The Lorelei (Heinrich Heine)

Ingredients:
Poem by the 19th century German poet Heinrich Heine, later set to music by Clara Schumann, translated here into English by Mark Twain, followed by a video of the art of Albert Pinkham Ryder, born 155 years ago today, accompanied by composition "The Cloudy Road" of Yoko Kanno, also born on this day.

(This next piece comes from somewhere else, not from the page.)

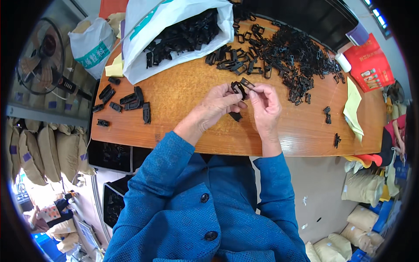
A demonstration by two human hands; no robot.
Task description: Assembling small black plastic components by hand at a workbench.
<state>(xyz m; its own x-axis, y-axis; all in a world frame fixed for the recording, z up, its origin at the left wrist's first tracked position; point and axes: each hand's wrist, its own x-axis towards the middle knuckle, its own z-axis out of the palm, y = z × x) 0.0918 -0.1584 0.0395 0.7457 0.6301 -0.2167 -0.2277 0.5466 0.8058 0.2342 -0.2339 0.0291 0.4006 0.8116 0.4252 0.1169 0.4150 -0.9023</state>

The painting on the right meanwhile is "Calypso's Isle" by Herbert Draper.


Directions:
The Beautiful Lorelei
I cannot divine what it meaneth,
This haunting nameless pain:
A tale of the bygone ages
Keeps brooding through my brain:

The faint air cools in the gloaming,
And peaceful flows the Rhine,
The thirsty summits are drinking
The sunset's flooding wine;

The loveliest maiden is sitting
High-throned in yon blue air,
Her golden jewels are shining,
She combs her golden hair:

She combs with comb that is golden,
And sings a weird refrain
That steeps in a deadly enchantment
The listener's ravished brain:

The doomed in his drifting shallop,
Is tranced with the sad sweet tone,
He sees not the yawing breakers,
He sees but the maid alone:

The pitiless billows engulf him!-
So perish sailor and bark;
And this, with her baleful singing,
Is the Lorelei's gruesome work.
Translation by Mark Twain

Thanks to Jon, a choral rendition:
http://www.youtube.com/watch?v=UxuryEhS9ZY

11 comments:

  1. Lovely stuff, Okei. I particularly like the piano music.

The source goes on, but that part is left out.